Earlier today, news hit the internet that the US Department of Justice (DoJ), alongside the FBI, had recovered 63.7 Bitcoin of the 75 BTC that had been paid out to the hackers of the Colonial Pipeline fuel system.

The hack that happened last month, led to massive fuel shortages in the Eastern parts of the United States thus prompting the company to pay out the aforementioned ransom to avert further damages to its systems.

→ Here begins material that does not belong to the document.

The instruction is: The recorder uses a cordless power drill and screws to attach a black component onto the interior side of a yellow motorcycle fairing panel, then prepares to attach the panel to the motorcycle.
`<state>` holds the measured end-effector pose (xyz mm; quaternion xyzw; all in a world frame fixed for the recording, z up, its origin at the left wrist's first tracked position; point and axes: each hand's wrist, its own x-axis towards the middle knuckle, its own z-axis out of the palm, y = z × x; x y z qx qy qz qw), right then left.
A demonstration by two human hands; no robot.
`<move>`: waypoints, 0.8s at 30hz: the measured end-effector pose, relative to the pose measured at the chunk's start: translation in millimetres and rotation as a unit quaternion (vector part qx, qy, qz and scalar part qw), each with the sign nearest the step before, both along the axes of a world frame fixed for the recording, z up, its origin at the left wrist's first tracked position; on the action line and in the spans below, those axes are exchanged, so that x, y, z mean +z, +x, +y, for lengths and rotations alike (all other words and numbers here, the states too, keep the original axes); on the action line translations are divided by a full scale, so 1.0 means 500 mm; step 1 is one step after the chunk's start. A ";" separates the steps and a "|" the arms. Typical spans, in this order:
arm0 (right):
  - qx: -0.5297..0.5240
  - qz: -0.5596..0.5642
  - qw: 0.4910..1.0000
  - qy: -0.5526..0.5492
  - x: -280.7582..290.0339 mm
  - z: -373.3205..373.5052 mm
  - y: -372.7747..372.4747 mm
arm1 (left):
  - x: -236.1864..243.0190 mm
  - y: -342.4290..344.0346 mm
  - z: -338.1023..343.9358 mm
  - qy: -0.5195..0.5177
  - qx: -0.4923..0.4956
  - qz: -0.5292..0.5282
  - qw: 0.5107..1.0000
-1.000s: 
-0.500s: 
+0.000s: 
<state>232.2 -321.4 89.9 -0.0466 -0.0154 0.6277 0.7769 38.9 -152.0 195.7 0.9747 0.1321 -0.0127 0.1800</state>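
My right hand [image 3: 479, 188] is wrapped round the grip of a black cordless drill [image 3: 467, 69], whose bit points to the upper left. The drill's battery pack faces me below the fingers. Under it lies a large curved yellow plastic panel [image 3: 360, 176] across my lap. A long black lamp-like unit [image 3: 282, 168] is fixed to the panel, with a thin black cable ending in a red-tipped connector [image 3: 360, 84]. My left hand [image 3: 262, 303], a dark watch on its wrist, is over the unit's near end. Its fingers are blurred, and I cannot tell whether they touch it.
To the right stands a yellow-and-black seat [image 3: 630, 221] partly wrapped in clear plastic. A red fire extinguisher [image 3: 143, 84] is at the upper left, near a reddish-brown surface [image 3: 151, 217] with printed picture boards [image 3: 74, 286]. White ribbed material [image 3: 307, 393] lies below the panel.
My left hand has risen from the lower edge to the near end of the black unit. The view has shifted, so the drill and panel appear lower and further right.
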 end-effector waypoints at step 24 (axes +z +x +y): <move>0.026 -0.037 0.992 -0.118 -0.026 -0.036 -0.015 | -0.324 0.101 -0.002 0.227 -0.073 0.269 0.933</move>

Theory That Coinbase Was Involved in recovering the Bitcoin

According to the chronology of events leading to the seizure of the Bitcoin by the DoJ, a judge in San Fransisco, approved the seizure of the finds from the said wallet which was located in the Northern District of California. The location of the wallet (California) thus led to the theory that the funds were sent to Coinbase.

Coinbase Debunks the Theory it was Involved With the Seizure of Bitcoin from Colonial Pipeline Hack

It is with this brief background of events that the Chief Security Officer at Coinbase, Philip Martin, has published an elaborate thread on Twitter, debunking the theory that the Bitcoin wallet containing the funds, was hosted by Coinbase.

Mr. Martin started out by stating that Coinbase was not the target of the warrant that granted the seizure of the Bitcoin, neither was the exchange in possession of any BTC from the Colonial Pipeline hack. According to his analysis, the private keys were probably obtained through old fashion police work.

An excerpt of his views on the matter can be found below.

Coinbase uses a pooled hot wallet, so handing over a specific private key wouldn’t make a ton of sense, and we’ve (for obvious security reasons) not built a private key export API endpoint into our signing systems.

I’ve also read that because the seizure warrant specified property in the Northern District of California, it had to be targeted at Coinbase. Nope. What this likely means is that the private key is located at one of the many Northern California FBI field offices.

So how did they get the private key? Maybe some whiz-bang magic, but my guess would be it was some good ol’ fashioned police work to locate the target servers, and an MLAT request and/or some political pressure to get access.